+++ Excerpted records +++
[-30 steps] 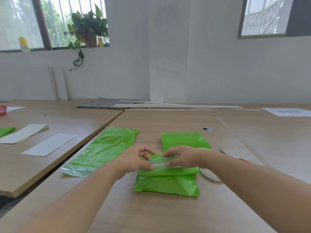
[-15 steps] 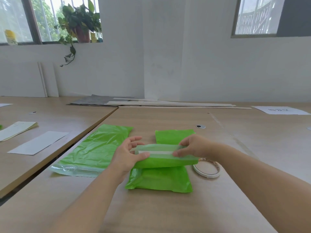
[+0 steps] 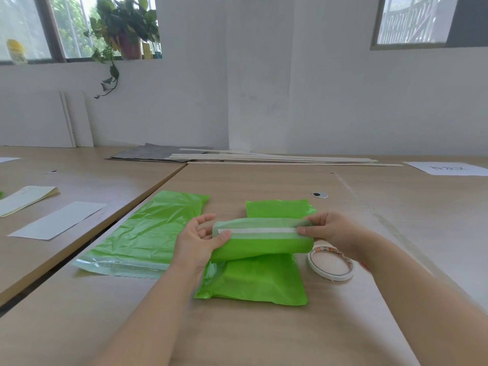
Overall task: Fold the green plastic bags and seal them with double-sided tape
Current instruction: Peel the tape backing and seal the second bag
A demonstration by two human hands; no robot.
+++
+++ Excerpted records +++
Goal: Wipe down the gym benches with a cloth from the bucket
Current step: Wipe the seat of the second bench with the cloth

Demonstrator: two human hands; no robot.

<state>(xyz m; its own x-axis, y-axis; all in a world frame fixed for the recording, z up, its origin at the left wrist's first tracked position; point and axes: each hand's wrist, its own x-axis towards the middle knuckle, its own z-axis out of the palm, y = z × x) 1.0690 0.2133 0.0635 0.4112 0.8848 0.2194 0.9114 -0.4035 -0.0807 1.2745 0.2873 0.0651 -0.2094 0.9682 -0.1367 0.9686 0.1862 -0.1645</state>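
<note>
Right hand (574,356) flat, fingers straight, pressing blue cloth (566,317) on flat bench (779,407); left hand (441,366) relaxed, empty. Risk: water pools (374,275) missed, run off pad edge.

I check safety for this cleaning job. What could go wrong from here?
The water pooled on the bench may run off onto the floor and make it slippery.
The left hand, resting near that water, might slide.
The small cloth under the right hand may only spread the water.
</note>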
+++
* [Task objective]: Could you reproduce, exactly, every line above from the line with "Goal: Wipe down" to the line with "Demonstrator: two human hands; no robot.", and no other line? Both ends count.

* [Task solution]:
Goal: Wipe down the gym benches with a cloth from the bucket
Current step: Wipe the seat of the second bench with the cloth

Demonstrator: two human hands; no robot.

The output has nothing more to it.